Went out with one of Adeui’s childhood friends to a “bar” where we – about 10 men – women do not go out with the men – drank beer and they roasted a goat which we ate with our hands. Next thing I knew a chicken was there too……felt like those medieval English scenes……

My body guard has finally left me alone for the day since I am at the compound. He is very overprotective – fearful what will happen to him if the elders find out that I was not taken care of. We went into “town” to get the camera battery charged. There are places that have a few plugs and they charge to charge. I also went for a shave. They use electric razors and it did nothing for my heavy white man beard. He said one side grew back before he finished shaving the other side.

The Dinka do not marry early because they must prove that they are ready and have enough cows. There are many more women than men – due to the years of war. So, many elderly men take on younger wives. Adeui’s father has a 29 year old wife in addition to her mother.

Adeui’s father is an interesting man. He is in charge of wildlife for southern Sudan.

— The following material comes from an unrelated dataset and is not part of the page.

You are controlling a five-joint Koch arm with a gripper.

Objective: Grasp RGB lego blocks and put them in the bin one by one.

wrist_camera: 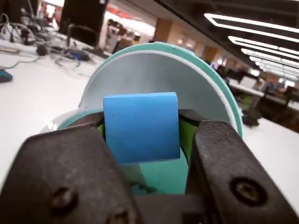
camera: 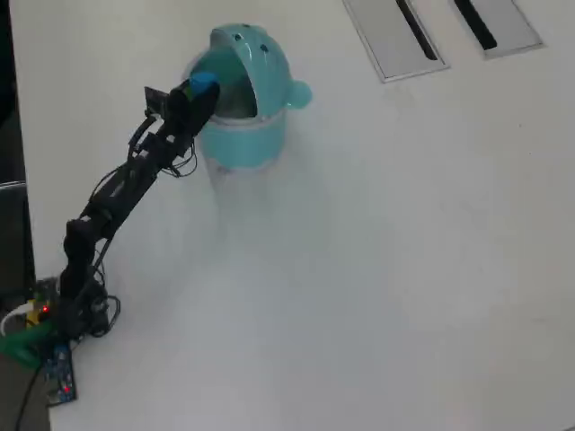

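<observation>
On a white table (camera: 377, 269), the teal bin (camera: 269, 135) stands at about eleven o'clock in the overhead view, lid raised. The gripper (wrist_camera: 142, 128) is clamped on the blue block (wrist_camera: 140, 126) at the bin's open mouth.

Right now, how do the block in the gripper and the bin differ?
The blue block is a small, flat-faced, saturated blue cube; the bin is far larger, round and paler teal. The block is held off the table in the gripper, at the bin's opening; the bin stands on the table, lid raised. Both look like smooth plastic.
</observation>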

He talked to me about the horrors of the wars and made me realize that all the kids in the compound would have been soldiers if this was ten years ago. Almost everyone here was a child soldier – from the age of 7 or 8 , they fought.

My head is spinning with so many thoughts and the excitement of having the school be a small part in this new Sudan.

Aduei is struggling with her new American idea as a women and seeing how it is to be a woman here. I have not seen her very much here since she has been with the woman – working in the kitchen hut. She also washed my clothes. Remember, I am forbidden. It is a bit hard for me, but very difficult for her. The men simply order women around and do not lift a finger. I have coffee brought to me at 10:30 and 3:30, food brought to me clothing washed…….beer………and I CANNOT do anything.

We are going to heading north to Juba over the next few days. We cannot leave until we are properly welcomed into Sudan. That means they must kill some sort of animal in our honor and invite guests to officially greet us. I assume it will be a goat or a cow. Then we head up the Nile to Bor – it takes one day and there are hippos and crocodiles along the way. Also lots of baboons. In Bor will meet with the Minister of Education for the area and then go to Maliek to decide on the site for the school………….Once I leave this area, not sure when the next internet post will come………..But for now, I am loving Africa…………

By the way, I would like to make it clear to all you that the 22 year old Dinka woman Adeui and I are in no way involved. I have gotten some emails asking me this question. If I was in any way involved with her, I would have to immediately give her family 30 cows and marry her. I don’t think that would suit any of us involved in all this. And besides, I’m saving my cows for Baseball playoff tickets.